Une autre manière de favoriser l’empowerment du patient peut être de l’encourager à communiquer avec des pairs ou de se mettre en relation avec des associations de patients présentant la même pathologie que lui. Voici une des notions principales du concept d’empowerment : accepter qu’en tant que professionnel de santé, nous ne sommes qu’une partie de ce qui gravite autour du patient. Après avoir cherché à agir au niveau individuel, l’empowerment collectif peut jouer un rôle majeur dans certaines pathologies (VIH, diabète, douleurs chroniques). Dans l’exemple de notre patient, il est tout à fait possible qu’il ait eu recours à cet empowerment collectif en faisant des recherches sur internet, en s’inscrivant à des groupes sur les réseaux sociaux, des forums, un discord, etc. Profiter de l’expérience d’autres patients est extrêmement riche, et quelles que soient nos connaissances, nous n’aurons jamais l’expérience de vivre avec la pathologie (à moins d’avoir ou d’avoir eu une capsulite soi-même). Le soutien trouvé auprès des pairs peut être déterminant dans le développement de la capacité du patient à gérer sa pathologie.

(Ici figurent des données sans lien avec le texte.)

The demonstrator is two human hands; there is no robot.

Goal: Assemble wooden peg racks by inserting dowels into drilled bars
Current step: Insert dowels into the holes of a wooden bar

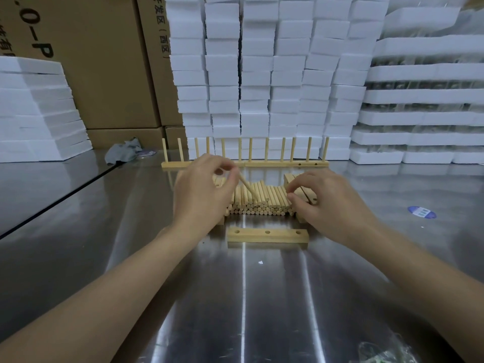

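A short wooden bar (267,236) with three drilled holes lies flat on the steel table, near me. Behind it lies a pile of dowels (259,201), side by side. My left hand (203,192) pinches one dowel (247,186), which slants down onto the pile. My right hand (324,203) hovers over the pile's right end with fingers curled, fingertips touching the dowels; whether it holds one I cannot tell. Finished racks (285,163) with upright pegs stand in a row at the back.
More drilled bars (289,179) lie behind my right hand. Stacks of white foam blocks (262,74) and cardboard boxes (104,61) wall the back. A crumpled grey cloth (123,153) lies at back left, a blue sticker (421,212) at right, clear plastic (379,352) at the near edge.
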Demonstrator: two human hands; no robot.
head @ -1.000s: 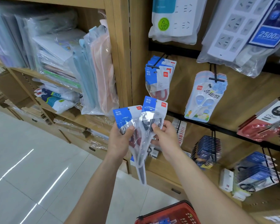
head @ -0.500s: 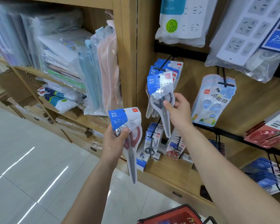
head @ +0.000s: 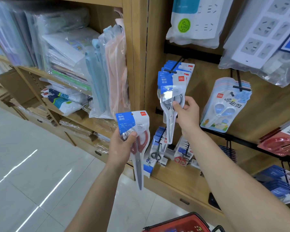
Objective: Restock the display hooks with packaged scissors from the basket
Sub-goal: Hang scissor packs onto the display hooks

Pour aller plus loin dans ce sens, l’implication du patient dans ces associations, sa participation en tant que patient-expert à l’élaboration de recommandations de bonnes pratiques, à des ateliers d’informations, etc., est une manière de prolonger l’empowerment. Elle participe à une meilleure gestion de cette pathologie à l’échelle collective, et non plus seulement individuelle. C’est en se structurant en association que les patients peuvent influer sur les décisions politiques et faire bouger les choses au niveau de la société. Les enjeux vont donc bien au-delà d’aider les patients à réaliser leurs exercices à la maison. L’empowerment permet in fine aux patients de mieux vivre leur pathologie au sein de la société.

Conclusion

Tous les patients n’iront pas jusque-là, et il sera plus facile pour certains que pour d’autres de développer leur pouvoir d’agir. L’empowerment n’est pas une injonction à ce que les patients deviennent autonomes à tout prix. Il s’agit plus d’une façon de les accompagner vers un meilleur contrôle de ce qui leur arrive. Il est donc important de garder à l’esprit que lorsque nous accompagnons nos patients, soutenir leur autonomie signifie accepter qu’ils sont les seuls à choisir ce qu’ils décident de faire, ou de ne pas faire. Reconnaître cela, respecter leur libre arbitre, permet finalement au patient d’envisager tout le champ des possibles et de réellement reprendre le pouvoir.

Bibliographie

Miller, W. R., & Rollnick, S. (2023). Motivational Interviewing : helping people change and grow. Guilford Press.

Y, L. B. (2004). De l'habilitation au pouvoir d'agir : vers une compréhension plus circonscrite de la notion d'empowerment. Nouvelles pratique sociales, Vol 16, N°2, 30-51.

Fayn, M.-G., Des Garets, V., & Rivière, A. (2017). Mieux comprendre le processus d'empowerment du patient. Recherches en sciences de gestion N°119, 55-73.